Between July and August 2022, Petras addressed rumours about the album's release on social media. She suggested the project was stalled by Amigo Records after a fan tweeted "R.I.P. PROBLÉMATIQUE! Please leave your flowers in the comments" along with a photoshopped image of a gravestone mentioning the album's title and lead single. Petras responded, with rose emoji, that she did not mind if her fans listened to the leaked songs. She was unable to release new music and described herself as "devastated", adding that the situation made her want to quit. In later tweets, she clarified that nothing had been scrapped but that she had not received approval to release any material, leaving the project in "limbo". Petras also told her fans she hoped they would enjoy the songs, explaining that they had been made for them.

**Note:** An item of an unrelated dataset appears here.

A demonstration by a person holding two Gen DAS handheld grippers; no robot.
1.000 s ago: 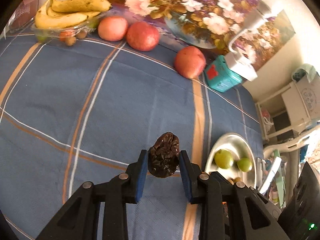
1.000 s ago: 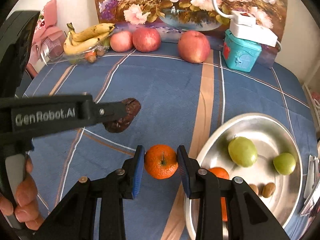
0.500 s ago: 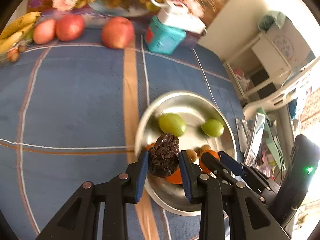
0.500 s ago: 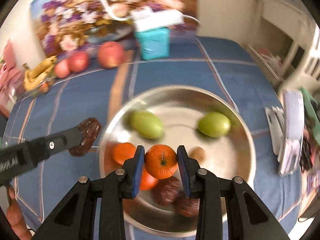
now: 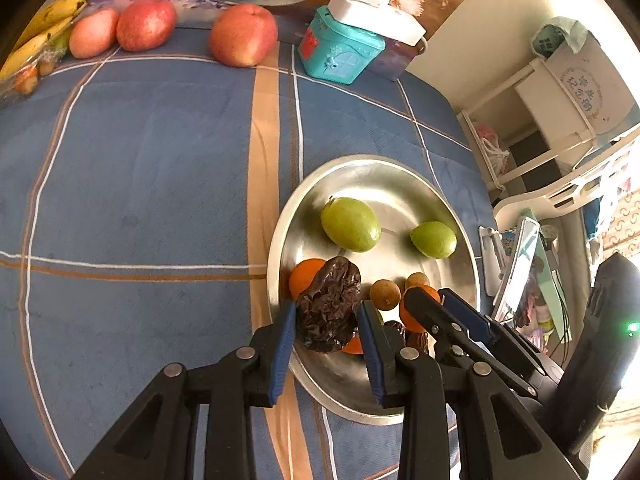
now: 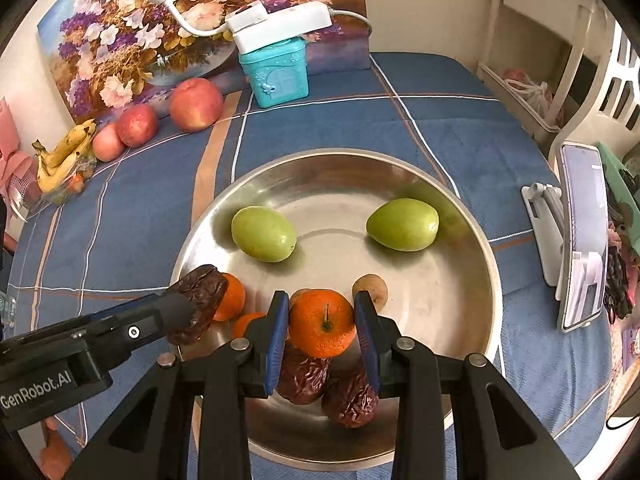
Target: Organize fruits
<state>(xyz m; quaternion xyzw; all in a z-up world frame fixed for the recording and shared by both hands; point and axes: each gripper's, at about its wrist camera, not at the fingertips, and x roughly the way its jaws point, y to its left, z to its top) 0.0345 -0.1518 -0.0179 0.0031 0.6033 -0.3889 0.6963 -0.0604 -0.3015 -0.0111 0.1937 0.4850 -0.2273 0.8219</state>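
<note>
Two grippers hold fruit over a metal bowl [image 6: 476, 236].
Left gripper [image 5: 326, 338] clamps a wrinkled brown date [image 5: 329, 306] at seven o'clock; right gripper [image 6: 322, 328] clamps an orange [image 6: 322, 328].

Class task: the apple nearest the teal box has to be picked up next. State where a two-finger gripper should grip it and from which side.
Grip the apple across its widest middle, coming from the open tablecloth in front. It is round, the painting stands close behind, and the teal box sits close on its right.
</note>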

In November 2022, Petras said of the project had been created during the COVID-19 lockdown as a form of escapism. She described Problématique as a "super Euro-pop, gay pop explosion" that she loved and was proud of, but added that she ultimately felt the time had come to pursue "something different". She later told People that after signing with Republic Records and working with new collaborators, she felt she had "new things to say" musically. She also said she wanted to change direction and had grown tired of making club-oriented songs, particularly after Slut Pop, around the time Problématique leaked.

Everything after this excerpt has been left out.